- Born: William Dobslaw South Bend, Indiana
- Genres: Rock; pop; surf music;
- Occupations: Singer-songwriter; record producer; businessman;
- Instrument: Vocals;
- Years active: 1963–present
- Labels: Riviera; USA; Columbia; Vogue Schallplatten; Norton;

= Bill Dobslaw =

American musician, producer, manager, and businessman

William Dobslaw is an American musician, producer, manager, and businessman from South Bend, Indiana, United States, famed for his association with the 1960s rock band, the Rivieras.

==Career==
In 1963 Dobslaw discovered the local band, the Rivieras (consisting of Marty Fortson, Otto Nuss, Doug Gean, Joe Pennell, and Paul Dennert). Dobslaw became the band's manager, and was instrumental in booking them for shows, as well as a recording session at Columbia Recording Studios. Dobslaw oversaw the production, manufacturing, and distribution of the band's records. The Rivieras' first session yielded the hit, "California Sun". On its way to the top, rhythm guitarist and vocalist Fortson and lead guitarist Pennell already committed to joining the Marines. Dobslaw was responsible for keeping the band together; he stepped in as the band's new vocalist, as Jim Boal was brought in as the new lead guitarist. Willie Gaut was later brought in as rhythm guitarist and occasional vocalist. Under Dobslaw, the band continued to achieve chart activity and successful tours. Eight more singles were released, as well as two full-length albums. By 1965, the band's popularity had waned as they struggled with distribution and the changing music scene. From this point on, Dobslaw stepped down as vocalist, but still remained the bands' manager until the band officially folded the following year.

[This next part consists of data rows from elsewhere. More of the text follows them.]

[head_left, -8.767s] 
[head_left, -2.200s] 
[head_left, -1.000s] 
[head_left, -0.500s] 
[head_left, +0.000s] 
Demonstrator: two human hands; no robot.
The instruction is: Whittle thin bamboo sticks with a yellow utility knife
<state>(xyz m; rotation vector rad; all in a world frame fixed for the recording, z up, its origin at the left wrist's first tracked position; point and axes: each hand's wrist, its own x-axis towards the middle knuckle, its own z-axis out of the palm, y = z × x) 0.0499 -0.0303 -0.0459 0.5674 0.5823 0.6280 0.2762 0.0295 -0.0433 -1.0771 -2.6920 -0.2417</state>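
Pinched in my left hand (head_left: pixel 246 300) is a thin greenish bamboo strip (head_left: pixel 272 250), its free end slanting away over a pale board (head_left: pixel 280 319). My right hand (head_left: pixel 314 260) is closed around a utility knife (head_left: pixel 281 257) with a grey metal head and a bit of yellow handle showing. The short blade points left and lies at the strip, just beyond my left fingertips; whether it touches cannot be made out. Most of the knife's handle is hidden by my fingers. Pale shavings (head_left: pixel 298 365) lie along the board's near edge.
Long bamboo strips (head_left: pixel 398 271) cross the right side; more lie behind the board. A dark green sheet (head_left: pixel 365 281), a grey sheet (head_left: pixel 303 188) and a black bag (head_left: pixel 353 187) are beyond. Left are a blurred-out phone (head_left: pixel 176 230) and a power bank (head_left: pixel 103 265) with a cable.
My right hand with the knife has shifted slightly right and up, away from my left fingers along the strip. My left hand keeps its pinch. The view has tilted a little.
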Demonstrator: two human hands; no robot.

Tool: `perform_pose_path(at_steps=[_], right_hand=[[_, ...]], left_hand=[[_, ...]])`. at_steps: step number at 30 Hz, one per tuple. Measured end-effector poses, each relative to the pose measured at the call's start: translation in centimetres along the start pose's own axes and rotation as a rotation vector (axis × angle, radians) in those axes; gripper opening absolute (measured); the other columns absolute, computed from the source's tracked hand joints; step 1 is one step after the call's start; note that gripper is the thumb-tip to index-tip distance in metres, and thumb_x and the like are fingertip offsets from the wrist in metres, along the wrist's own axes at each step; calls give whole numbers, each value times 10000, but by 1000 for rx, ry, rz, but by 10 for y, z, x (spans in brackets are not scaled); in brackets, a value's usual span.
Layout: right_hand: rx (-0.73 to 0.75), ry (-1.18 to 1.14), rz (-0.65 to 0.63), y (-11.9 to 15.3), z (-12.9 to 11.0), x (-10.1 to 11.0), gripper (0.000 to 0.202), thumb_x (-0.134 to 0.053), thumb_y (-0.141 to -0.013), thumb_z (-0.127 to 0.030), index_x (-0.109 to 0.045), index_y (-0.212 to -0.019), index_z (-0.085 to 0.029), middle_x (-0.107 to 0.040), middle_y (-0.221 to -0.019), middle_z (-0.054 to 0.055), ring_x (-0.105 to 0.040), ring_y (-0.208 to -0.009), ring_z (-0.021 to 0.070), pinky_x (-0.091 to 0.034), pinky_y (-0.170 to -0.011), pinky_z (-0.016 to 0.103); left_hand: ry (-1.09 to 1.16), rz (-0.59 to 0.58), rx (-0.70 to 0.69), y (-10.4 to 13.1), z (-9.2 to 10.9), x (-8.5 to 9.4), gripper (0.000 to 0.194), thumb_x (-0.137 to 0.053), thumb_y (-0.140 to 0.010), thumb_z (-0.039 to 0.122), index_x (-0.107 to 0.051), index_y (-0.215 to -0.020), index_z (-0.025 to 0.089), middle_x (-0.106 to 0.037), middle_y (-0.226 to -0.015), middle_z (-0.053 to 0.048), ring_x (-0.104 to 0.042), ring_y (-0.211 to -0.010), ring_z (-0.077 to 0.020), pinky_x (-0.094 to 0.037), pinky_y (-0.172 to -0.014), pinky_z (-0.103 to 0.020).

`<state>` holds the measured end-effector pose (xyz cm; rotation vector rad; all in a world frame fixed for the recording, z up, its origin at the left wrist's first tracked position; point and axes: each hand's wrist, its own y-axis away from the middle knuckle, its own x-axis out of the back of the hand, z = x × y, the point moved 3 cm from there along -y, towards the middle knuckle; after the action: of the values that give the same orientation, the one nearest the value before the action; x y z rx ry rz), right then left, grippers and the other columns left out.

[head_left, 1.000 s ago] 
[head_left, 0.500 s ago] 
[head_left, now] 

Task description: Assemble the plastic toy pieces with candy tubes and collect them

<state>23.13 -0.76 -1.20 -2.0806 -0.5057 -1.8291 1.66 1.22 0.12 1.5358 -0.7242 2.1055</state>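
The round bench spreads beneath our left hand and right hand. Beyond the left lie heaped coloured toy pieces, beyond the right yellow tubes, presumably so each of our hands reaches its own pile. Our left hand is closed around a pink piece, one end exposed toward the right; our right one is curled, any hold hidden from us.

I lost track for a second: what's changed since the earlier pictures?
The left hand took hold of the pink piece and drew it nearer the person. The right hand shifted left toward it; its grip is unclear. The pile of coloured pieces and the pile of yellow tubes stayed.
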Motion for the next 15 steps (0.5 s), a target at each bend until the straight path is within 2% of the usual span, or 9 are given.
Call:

After the Rivieras disbanded, Dobslaw briefly left music and became a businessman. Around 1973, Dobslaw returned to his musical roots, switching gears to barbershop music. After viewing The Valleyaires, a South Bend group, Dobslaw joined the barbershop group. To this day, he is still an active member.

==Riviera label==
After discovering the Rivieras in 1963, Dobslaw financed their first recording session, as well as pressed and distributed the following record independently through his newly created Riviera label. The ensuing success of "California Sun", coupled with distribution by USA Records, saw the label continue to distribute the Rivieras' records for the entirety of their career. With the disbanding of the band, the label went defunct by 1965/1966.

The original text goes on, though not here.